You can choose Original Medicare with a Stand Alone Prescription Drug Plan. This would require you to enroll in the Prescription Drug Plan that fits your needs and covers the prescriptions you take. This will be a separate premium from your Medicare Part B premium. This option is available for those that remain Original Medicare, those that enroll in a Medicare Supplement Plan, those that enroll in a Medicare Advantage Plan that does not include a drug plan such as a PFFS (Private-Fee-For-Service), Cost Plan, or a Medicare Savings Account.
Not sure what those types of Medicare Plans are? Learn more by clicking below.
The Late Enrollment Penalty is the penalty that you receive for not enrolling in a Medicare Part D (Prescription Drug Plan) when first eligible. You are able to avoid getting the Late Enrollment Penalty by having creditable coverage, if you are Veteran accessing prescription drugs through the Veterans Administration, or if you qualify for Extra Help.
The Late Enrollment Penalty is a cost that depends of how long you went without Medicare Part or Creditable Prescription Drug Coverage. Medicare calculates the penalty by multiplying 1% of the "National Base Beneficiary Premium" (this is $32.74, for 2023) for every full, uncovered months you didn't have Medicare Part D or Creditable Coverage. The monthly premium is rounded to the nearest $0.10 and added to your monthly Medicare Part D premium.
The "National Base Beneficiaries Premium" may change each year, so your penalty amount may also change each year.
The cost of Medicare Part D (Prescription Drug Coverage) has a lot of factors that go into the overall "cost." Some things to understand when considering the total cost of a Prescription Drug Plan: Monthly Premiums, the impact of your income on premiums, cost-sharing, and the donut hole coverage gap.
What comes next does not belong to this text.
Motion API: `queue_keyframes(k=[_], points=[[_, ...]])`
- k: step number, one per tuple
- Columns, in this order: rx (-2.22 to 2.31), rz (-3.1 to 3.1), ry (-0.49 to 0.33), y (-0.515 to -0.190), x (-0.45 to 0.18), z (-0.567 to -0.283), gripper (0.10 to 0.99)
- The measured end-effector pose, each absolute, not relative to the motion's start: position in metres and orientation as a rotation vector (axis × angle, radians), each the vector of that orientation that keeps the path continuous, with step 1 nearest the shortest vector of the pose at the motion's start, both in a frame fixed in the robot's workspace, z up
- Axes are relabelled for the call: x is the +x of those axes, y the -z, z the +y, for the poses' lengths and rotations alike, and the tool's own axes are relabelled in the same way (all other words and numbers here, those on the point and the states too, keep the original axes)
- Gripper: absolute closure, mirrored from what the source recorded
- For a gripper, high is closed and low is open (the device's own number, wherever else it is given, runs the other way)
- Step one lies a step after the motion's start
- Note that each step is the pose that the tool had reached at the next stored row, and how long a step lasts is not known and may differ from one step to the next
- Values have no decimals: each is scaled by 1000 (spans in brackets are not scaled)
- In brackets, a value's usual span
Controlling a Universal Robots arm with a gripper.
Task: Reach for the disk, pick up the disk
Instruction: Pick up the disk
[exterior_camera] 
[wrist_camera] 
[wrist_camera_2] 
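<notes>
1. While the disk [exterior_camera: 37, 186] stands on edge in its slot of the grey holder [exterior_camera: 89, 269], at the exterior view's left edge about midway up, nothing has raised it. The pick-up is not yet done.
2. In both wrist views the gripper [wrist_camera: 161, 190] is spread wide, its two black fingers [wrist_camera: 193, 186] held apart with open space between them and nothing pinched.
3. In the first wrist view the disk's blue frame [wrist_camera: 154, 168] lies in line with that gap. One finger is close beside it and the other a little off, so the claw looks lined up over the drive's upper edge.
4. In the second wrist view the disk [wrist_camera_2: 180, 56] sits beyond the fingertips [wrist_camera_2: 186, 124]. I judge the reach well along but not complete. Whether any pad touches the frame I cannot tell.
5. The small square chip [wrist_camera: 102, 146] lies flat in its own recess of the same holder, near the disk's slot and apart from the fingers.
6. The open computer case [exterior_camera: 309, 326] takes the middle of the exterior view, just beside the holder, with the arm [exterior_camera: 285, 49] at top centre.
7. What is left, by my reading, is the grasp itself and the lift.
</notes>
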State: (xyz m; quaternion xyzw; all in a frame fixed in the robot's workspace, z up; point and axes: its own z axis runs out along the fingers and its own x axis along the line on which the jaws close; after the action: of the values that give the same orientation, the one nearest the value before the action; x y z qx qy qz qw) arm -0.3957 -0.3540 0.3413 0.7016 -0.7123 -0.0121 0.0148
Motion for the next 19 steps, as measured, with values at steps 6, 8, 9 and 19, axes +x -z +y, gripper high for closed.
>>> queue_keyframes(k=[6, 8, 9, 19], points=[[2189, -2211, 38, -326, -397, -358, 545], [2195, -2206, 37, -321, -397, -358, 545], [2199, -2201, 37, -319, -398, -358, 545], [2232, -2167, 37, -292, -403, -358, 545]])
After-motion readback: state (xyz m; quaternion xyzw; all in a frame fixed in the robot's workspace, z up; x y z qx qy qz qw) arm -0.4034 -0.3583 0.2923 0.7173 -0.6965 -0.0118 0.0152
Every plan requires a monthly payment or premium, for the Prescription Drug Coverage itself. Since, every insurance carrier sets their own formulary, the monthly premiums vary by insurer and plan, these premiums can range significantly.
Your income may also impact the premium you pay. People whose income exceeds certain thresholds pay more for Medicare Part D plans. The extra premium amount is called the Income Monthly Adjusted Amount (IRMAA) and is determined by Federal tax returns. Those who are low-income or have limited resources may qualify for Medicare Part D extra help. This Low Income Subsidy may cover part of all of the Part D monthly premium. If, you qualify for Low Income Subsidy known as Extra Help your plan premium may be reduced or fully covered and your Prescription Drug copays will be capped at preset amounts.
In addition to a monthly premium for your Prescription Drug Plan, you will also be responsible for sharing some of the drug costs until you reach the limit on Out-of-Pocket costs for the year. These cost-sharing comes in the form of copays, co-insurance, and your plan deductible (if you have one). Deductibles can vary by plan, some plans apply all drug tiers to the deductible and others will only apply to the deductible only to higher tiers for brand name drugs.
After, you meet the Annual Out-of-Pocket limits, you have reached the coverage gap known as the Medicare Part D, Donut hole. At this stage you will be responsible for 25% of the costs for generic and brand name drugs until your Out-of-Pocket costs reach $6,550. Once, that amount is reached you are in the Catastrophic Coverage stage, which requires a small copay or coinsurance amount for the remainder of the year. However, if you qualify for the Medicare Part D Extra Help, the Medicare Part D Donut hole does not apply to you. Extra Help can significantly reduce the costs of prescription drug copays during all phases of drug coverage.